ABOUT THIS EXERCISE
Make an exact copy of the listing so that no picture is carried over.

DATA PROVIDED
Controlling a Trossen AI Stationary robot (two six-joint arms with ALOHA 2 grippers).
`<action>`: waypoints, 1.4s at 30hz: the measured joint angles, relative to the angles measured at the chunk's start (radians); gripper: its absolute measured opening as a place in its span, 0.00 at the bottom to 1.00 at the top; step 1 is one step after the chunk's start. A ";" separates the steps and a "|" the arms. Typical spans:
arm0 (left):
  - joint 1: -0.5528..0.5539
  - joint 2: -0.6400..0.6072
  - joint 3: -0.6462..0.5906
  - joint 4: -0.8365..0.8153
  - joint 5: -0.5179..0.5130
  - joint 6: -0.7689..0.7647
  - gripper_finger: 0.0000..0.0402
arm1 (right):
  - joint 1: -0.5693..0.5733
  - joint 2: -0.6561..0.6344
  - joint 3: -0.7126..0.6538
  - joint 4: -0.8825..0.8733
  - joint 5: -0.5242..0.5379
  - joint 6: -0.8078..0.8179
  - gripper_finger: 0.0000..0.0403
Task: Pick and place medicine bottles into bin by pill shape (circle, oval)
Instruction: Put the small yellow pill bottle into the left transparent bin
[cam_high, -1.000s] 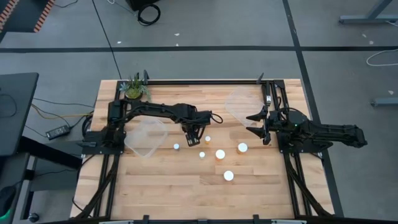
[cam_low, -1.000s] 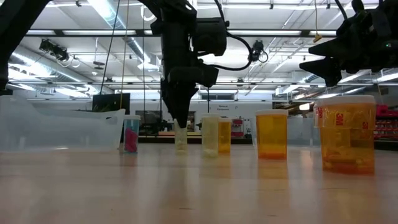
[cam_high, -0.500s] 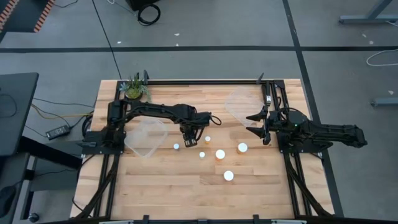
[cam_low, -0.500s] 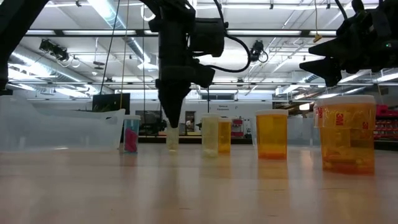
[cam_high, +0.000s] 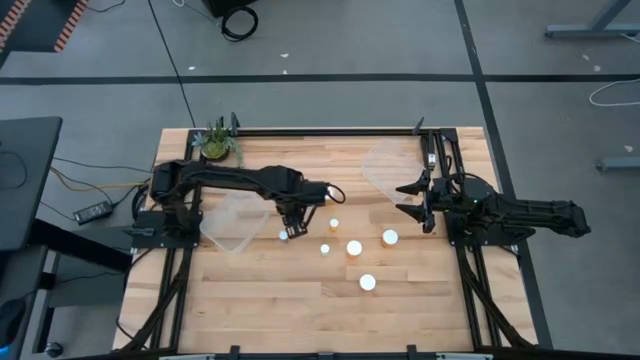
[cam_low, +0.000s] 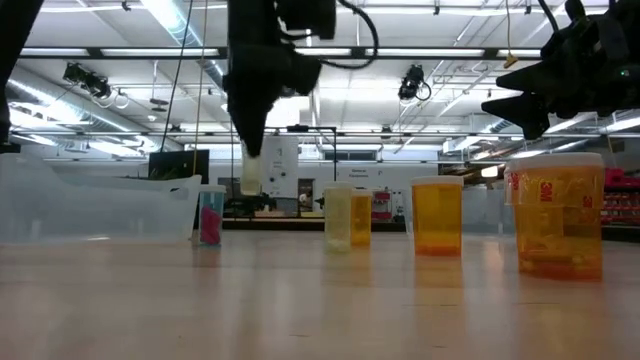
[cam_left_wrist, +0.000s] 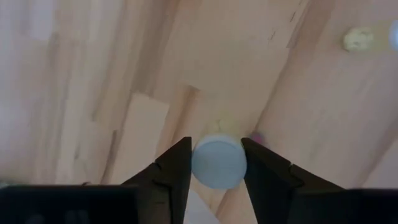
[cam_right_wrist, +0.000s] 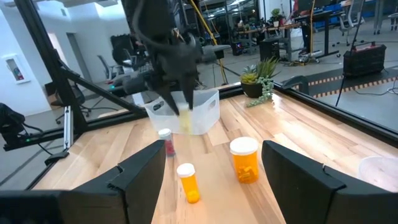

THE COMPLETED TASK
Controlling a Trossen AI Stationary robot (two six-joint arms with ALOHA 2 grippers).
`<action>`: waypoints, 1.4s at 30hz: the measured joint angles, relative to the angles measured at the chunk's start (radians); gripper: its absolute measured opening as a place in its span, 0.00 at the bottom to 1.00 at the top; step 1 is one step after the chunk's start. A ";" separates the steps and a "|" the arms. Typical spans:
arm0 (left):
  - joint 1: -0.5528..0.5539
  - joint 2: -0.6400..0.6072
  - joint 3: -0.6462..0.5906
  - joint 4: -0.8365..0.8153
  - joint 5: -0.5179..0.5130
  - joint 6: -0.7689..0.7647
  - gripper_finger: 0.0000..0.0402
arm1 (right):
  - joint 1: -0.5693..0.5733
  - joint 2: -0.6561..0.6344
  - joint 3: -0.7126..0.6538
  - joint 4: -0.8825..0.8733
  - joint 5: -0.5242..0.5379
  - joint 6: -0.8078..0.8179
  - gripper_finger: 0.0000..0.0403
Task: Pick and place medicine bottles into bin by pill shape (circle, oval)
Instruction: Put the small yellow pill bottle into the left transparent bin
[cam_high, -1.000s] 
[cam_low, -1.000s] 
[cam_high, -0.500s] 
[cam_low, -0.500s] 
[cam_high, +0.000s] 
[cam_low, +0.000s] 
[cam_left_wrist, +0.000s] 
[cam_right_wrist, +0.000s] 

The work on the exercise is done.